Domenica scorsa alle elezioni politiche del 4 marzo il nostro partito ha subito una pesante sconfitta, andando sotto il 20% dei consensi: il minimo storico. La Lega di Salvini e il movimento Cinque stelle hanno trionfato e a loro spetterà adesso l’onore e l’onere di offrire una prospettiva di governo.
La delusione, nel nostro campo, è tanta. Il segretario nazionale Matteo Renzi ha annunciato le dimissioni e si aprirà per il PD una fase congressuale che speriamo possa sciogliere i troppi nodi rimasti irrisolti. Non sarà un passaggio semplice, e neppure indolore: si consumeranno altre crisi, altri strappi, forse altre scissioni.
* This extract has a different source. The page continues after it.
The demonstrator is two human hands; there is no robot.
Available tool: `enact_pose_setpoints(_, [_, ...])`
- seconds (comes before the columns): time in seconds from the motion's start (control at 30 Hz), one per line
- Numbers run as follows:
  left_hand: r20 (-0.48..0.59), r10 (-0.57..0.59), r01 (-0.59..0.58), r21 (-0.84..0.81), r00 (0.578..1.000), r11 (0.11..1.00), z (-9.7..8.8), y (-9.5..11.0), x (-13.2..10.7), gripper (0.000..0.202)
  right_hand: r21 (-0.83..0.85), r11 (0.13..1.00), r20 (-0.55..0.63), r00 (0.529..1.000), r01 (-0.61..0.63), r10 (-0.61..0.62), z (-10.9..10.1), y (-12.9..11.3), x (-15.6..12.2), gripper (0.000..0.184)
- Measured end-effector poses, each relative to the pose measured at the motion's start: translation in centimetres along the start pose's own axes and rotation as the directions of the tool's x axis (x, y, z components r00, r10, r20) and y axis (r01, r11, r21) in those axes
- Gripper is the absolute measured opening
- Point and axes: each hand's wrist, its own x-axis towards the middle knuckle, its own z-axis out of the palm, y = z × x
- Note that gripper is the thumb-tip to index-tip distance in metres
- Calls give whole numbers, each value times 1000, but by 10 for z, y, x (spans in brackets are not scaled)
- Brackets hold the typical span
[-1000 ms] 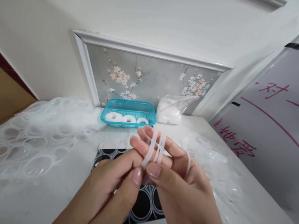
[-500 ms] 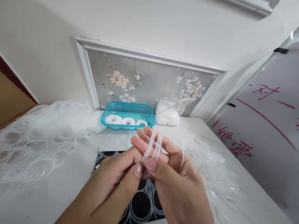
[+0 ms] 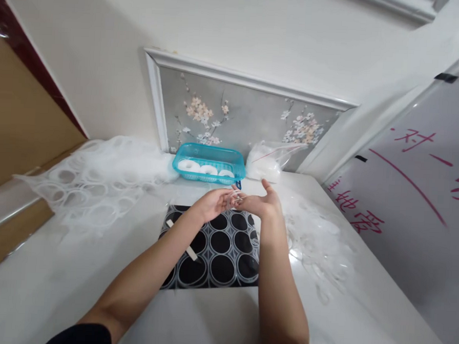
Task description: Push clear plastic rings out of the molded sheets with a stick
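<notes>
My left hand (image 3: 211, 204) and my right hand (image 3: 261, 203) meet over the far edge of a black mat (image 3: 223, 242) printed with circles. Thin whitish elastic bands (image 3: 233, 199) show between them, small and blurred. The left fingers are closed on these bands. On the right, the thumb is spread upward and the fingers stretch toward the left hand, touching the bands; how the bands loop around them I cannot make out. A slim white-handled tool with a dark tip (image 3: 191, 252) lies on the mat, partly hidden by my left forearm.
Behind my hands stand a blue basket (image 3: 211, 149) with white rings (image 3: 208, 170) and a clear bag (image 3: 266, 163) of white material. Sheets full of round holes (image 3: 102, 175) pile up on the left. Translucent loops (image 3: 318, 238) lie scattered at right; cardboard (image 3: 21, 104) stands far left.
My hands have moved forward, away from me, and look smaller. The right thumb has lifted away from the bands. The view has shifted, showing more of the mat and the white-handled tool.
</notes>
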Motion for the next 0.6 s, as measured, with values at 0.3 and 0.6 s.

In un clima così tempestoso e incerto non dobbiamo pensare che sia tutto cambiato nell’arco di due giorni. Né che il PD sia morto. Il Partito Democratico è ancora vivo, è rappresentativo di una fetta importante di società, può vantare una classe politica competente e preparata, è un partito radicato, strutturato, presente ovunque. E’ un partito con un solido bagaglio di ideali e di valori che non devono essere mai messi in discussione. Da quelli dobbiamo ripartire.
Dobbiamo assolutamente interrogarci sul perché gli Italiani abbiano deciso di non votare PD e abbiano preferito i partiti e movimenti di protesta, cosiddetti anti-sistema. Dobbiamo capirne le ragioni profonde, al di là delle sparate populiste della pessima campagna elettorale che abbiamo lasciato alle spalle.
Sicuramente non saremo capaci di capire tutto e subito: servirà tempo, impegno e buona volontà. Ciò che conta è capire dove si è sbagliato e ritrovare le motivazioni per ripartire.